▸ **Work request**
Using the listing below, set down each line from the line containing "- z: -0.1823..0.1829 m" through the line containing "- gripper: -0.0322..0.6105", both ends included, exactly and with nothing added.

----------

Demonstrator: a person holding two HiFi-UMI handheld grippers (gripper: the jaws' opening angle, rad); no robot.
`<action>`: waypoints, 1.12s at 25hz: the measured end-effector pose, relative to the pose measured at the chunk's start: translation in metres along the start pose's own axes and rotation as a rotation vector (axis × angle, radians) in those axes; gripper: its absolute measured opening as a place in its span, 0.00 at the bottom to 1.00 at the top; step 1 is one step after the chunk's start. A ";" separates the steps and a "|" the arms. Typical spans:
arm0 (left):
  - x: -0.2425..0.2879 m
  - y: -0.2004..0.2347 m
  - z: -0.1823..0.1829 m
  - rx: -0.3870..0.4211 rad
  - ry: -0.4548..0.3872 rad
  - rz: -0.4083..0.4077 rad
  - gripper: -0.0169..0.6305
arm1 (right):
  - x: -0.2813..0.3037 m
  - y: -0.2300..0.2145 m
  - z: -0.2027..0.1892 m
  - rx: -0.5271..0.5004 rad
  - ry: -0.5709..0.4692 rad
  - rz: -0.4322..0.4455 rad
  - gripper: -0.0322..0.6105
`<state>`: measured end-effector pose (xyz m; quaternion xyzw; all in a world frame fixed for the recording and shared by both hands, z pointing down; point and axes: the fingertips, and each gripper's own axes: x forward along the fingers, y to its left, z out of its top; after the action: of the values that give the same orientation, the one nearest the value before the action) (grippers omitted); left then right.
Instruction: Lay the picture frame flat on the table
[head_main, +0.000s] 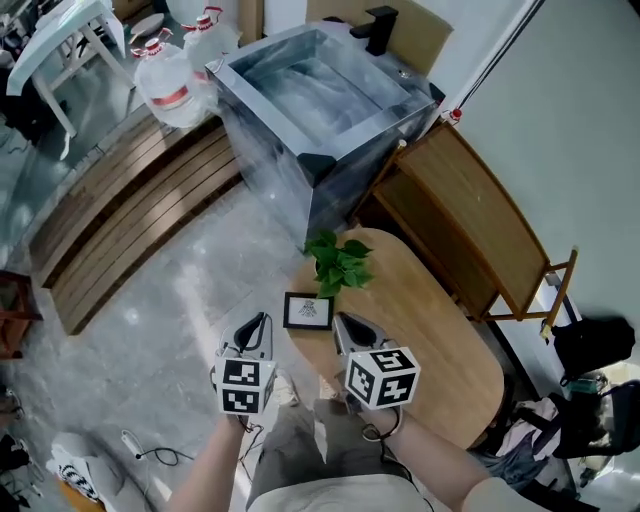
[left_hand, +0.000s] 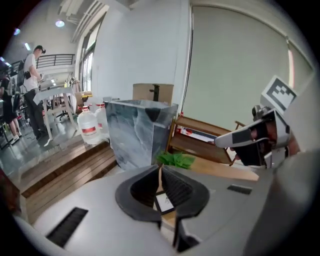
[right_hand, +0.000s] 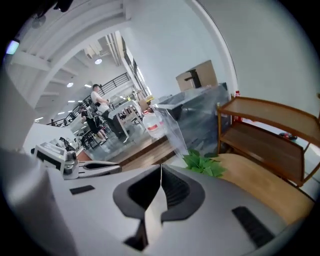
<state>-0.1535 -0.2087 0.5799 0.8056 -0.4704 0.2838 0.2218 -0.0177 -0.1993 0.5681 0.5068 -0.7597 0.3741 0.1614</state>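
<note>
Nearest the head camera are the person's two forearms, each carrying a gripper with its marker cube turned upward. The left gripper (head_main: 258, 325) hangs over the floor just off the rounded end of the wooden table (head_main: 430, 345). The right gripper (head_main: 345, 325) hovers over the tabletop. Each gripper's own view shows its jaws pressed together at the tips with nothing between them.

The picture frame (head_main: 308, 311), dark-edged around a pale print, sits on the table close to the near-left edge. It lies ahead of both grippers, between their tips, and touches neither. From above it is hard to tell whether it stands propped or leans back. The left gripper view only glimpses it low down, below the closed jaws. A leafy green plant (head_main: 338, 262) sits just behind it. Beyond the table stand a grey marble-look cabinet (head_main: 320, 110) and a wooden shelf unit (head_main: 470, 220).

The main hazard appears to be the table edge. The frame is so close to it that a nudge from a closed tip toward the person could slide it off onto the floor. With both pairs of jaws shut, any contact would be a push and not a hold, so the frame could topple uncontrolled and slap down on its glass. Tipped away from the person, it would likely land on the plant leaves and not lie flat.
</note>
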 end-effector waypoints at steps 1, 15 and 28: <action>-0.013 0.000 0.013 0.001 -0.023 0.007 0.05 | -0.012 0.009 0.011 -0.018 -0.016 0.013 0.05; -0.186 -0.008 0.155 0.063 -0.295 0.082 0.05 | -0.165 0.129 0.135 -0.305 -0.255 0.168 0.05; -0.299 -0.053 0.226 0.169 -0.503 0.077 0.05 | -0.269 0.189 0.195 -0.539 -0.433 0.168 0.05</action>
<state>-0.1696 -0.1364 0.2084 0.8480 -0.5156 0.1212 0.0189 -0.0433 -0.1290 0.1933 0.4491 -0.8868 0.0563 0.0933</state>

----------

▸ **Task answer**
  - z: -0.1823..0.1829 m
  - rx: -0.3870..0.4211 rad
  - ry: -0.4548..0.3872 rad
  - rz: -0.4083..0.4077 rad
  - gripper: -0.0169..0.6305
arm1 (right):
  - x: -0.2813..0.3037 m
  - y: -0.2300..0.2145 m
  - z: -0.2027..0.1892 m
  - rx: -0.5271..0.5004 rad
  - ry: -0.5709..0.4692 rad
  - rz: -0.4322..0.4455 rad
  - gripper: -0.0322..0.6105

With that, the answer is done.